Collect every line below that contains the word "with".

(Beginning of Recorded information)

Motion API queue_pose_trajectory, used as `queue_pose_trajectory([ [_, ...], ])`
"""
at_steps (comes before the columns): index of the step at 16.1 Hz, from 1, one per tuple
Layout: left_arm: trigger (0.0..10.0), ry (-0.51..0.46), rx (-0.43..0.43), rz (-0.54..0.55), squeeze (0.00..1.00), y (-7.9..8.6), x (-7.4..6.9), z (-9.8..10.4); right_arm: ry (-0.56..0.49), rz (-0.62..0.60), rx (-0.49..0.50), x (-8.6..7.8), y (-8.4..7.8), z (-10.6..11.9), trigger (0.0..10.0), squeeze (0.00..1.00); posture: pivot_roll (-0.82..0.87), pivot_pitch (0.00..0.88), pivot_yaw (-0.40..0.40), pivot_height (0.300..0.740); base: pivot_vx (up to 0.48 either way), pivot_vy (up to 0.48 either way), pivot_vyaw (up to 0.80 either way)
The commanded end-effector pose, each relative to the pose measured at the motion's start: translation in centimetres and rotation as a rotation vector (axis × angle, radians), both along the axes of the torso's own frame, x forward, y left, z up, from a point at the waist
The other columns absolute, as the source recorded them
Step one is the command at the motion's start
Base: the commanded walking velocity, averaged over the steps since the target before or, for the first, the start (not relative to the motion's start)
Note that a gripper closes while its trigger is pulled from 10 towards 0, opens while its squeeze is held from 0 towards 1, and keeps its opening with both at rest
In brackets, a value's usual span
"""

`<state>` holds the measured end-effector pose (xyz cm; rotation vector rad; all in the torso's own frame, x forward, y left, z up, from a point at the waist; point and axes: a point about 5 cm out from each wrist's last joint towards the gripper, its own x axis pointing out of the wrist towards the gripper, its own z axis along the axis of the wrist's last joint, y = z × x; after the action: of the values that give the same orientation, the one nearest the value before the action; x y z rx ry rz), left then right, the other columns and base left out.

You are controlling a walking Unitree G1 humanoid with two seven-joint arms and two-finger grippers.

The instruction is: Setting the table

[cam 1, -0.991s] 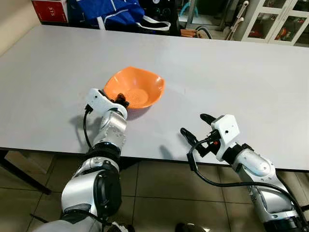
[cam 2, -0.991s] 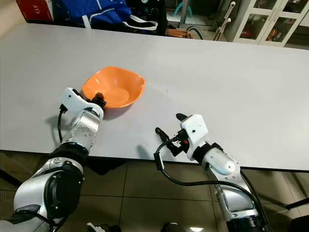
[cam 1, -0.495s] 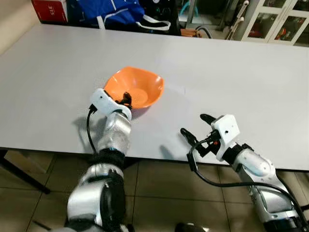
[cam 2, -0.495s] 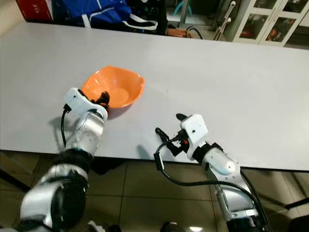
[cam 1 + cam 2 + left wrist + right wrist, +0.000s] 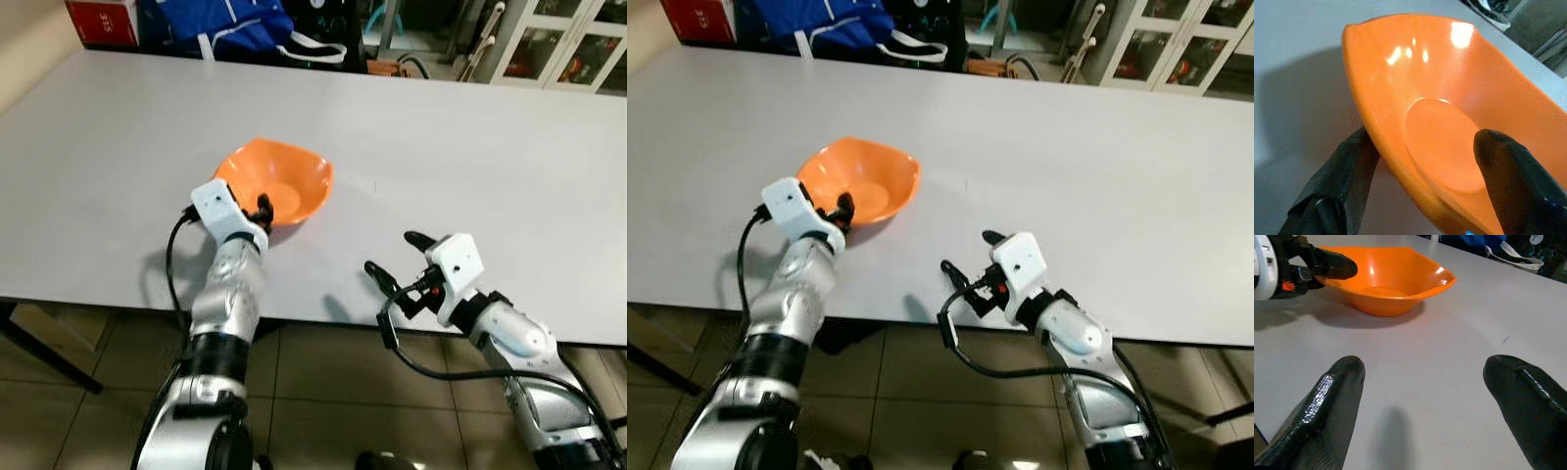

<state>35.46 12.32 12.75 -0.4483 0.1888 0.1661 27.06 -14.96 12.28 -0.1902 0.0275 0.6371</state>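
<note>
Left gripper [image 5: 257,211] pinches the near rim of an orange bowl [image 5: 284,181], hiding it; right gripper [image 5: 392,257] spread wide over the table's [image 5: 490,147] front edge.

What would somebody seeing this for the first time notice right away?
The orange bowl stands out, alone on the pale table near its front edge. The left gripper pinches the bowl's near rim, one finger inside and one outside. The right gripper hangs open over the table's front edge, off to the bowl's right.
</note>
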Motion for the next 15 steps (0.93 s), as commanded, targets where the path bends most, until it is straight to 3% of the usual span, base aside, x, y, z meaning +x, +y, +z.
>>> queue_pose_trajectory([
  [1, 10.0, 0.061, -0.005, 0.04, 0.0, 0.8, -0.5, -0.4, -0.01, 0.008, -0.005, 0.2, 0.0, 0.1, 10.0, 0.0, -0.16, 0.032, -0.004, 0.74, 0.0, 0.0, 0.0],
  [6, 10.0, 0.111, 0.039, 0.04, 0.0, 2.0, -2.5, -1.3, 0.01, -0.038, 0.003, 0.8, -0.6, -0.4, 10.0, 0.0, -0.13, 0.022, -0.011, 0.74, 0.0, 0.0, 0.0],
  [8, 10.0, 0.117, 0.071, 0.031, 0.0, 2.3, -3.9, -1.3, -0.008, -0.096, 0.019, 2.3, -1.1, 0.0, 10.0, 0.0, -0.11, 0.02, -0.021, 0.74, 0.0, 0.0, 0.0],
  [15, 10.0, 0.073, 0.028, 0.084, 0.0, 2.7, -3.3, 0.6, 0.002, -0.087, 0.002, 1.7, -1.2, -0.7, 10.0, 0.0, -0.13, 0.027, -0.019, 0.74, 0.0, 0.0, 0.0],
])
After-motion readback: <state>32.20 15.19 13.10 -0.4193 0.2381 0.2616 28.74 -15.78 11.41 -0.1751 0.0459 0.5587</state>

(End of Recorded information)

**Answer to the problem:**
Note that a gripper closes while its trigger is pulled from 10 towards 0, opens while its squeeze is held from 0 towards 1, and keeps its opening with both at rest
You are controlling a walking Unitree G1 humanoid with two seven-joint arms and two-finger grippers.

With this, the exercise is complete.